→ Work task:
Please print every line from the one containing "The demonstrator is" through the last line of the records below, exactly as written and nothing more.

· · · · · · ·

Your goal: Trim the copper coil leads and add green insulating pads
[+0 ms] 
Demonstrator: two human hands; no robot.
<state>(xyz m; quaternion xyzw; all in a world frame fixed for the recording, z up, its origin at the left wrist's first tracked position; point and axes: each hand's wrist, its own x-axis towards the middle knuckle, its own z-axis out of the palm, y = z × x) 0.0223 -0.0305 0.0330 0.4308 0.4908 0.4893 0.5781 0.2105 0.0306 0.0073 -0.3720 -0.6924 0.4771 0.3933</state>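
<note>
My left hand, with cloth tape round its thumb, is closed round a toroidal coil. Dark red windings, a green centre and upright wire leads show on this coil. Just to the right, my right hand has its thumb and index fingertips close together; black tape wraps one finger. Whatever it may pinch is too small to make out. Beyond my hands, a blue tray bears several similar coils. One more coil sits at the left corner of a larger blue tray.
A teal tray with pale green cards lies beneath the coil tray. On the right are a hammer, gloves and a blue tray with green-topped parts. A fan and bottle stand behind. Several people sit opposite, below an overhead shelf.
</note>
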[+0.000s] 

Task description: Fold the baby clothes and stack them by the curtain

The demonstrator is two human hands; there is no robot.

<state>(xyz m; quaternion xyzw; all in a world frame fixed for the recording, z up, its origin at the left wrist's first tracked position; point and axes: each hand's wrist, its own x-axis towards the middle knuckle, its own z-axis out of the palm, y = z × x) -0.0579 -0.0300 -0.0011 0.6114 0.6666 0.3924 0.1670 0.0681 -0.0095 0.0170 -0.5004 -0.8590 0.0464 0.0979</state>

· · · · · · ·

→ Result of the task:
The demonstrator is two human hands; there is no robot.

<state>(xyz m; quaternion xyzw; all in a world frame fixed for the recording, z up, its origin at the left wrist's first tracked position; point and axes: each hand's wrist, its own x-axis towards the middle knuckle, its own z-axis out of the palm, y = z × x) -0.0579 -0.0300 -0.0011 0.6114 0.6666 0.3924 0.1670 0.0681 -0.0095 0.0170 -0.5004 -0.8590 0.0464 0.0979</state>

The output for this exercise is complete.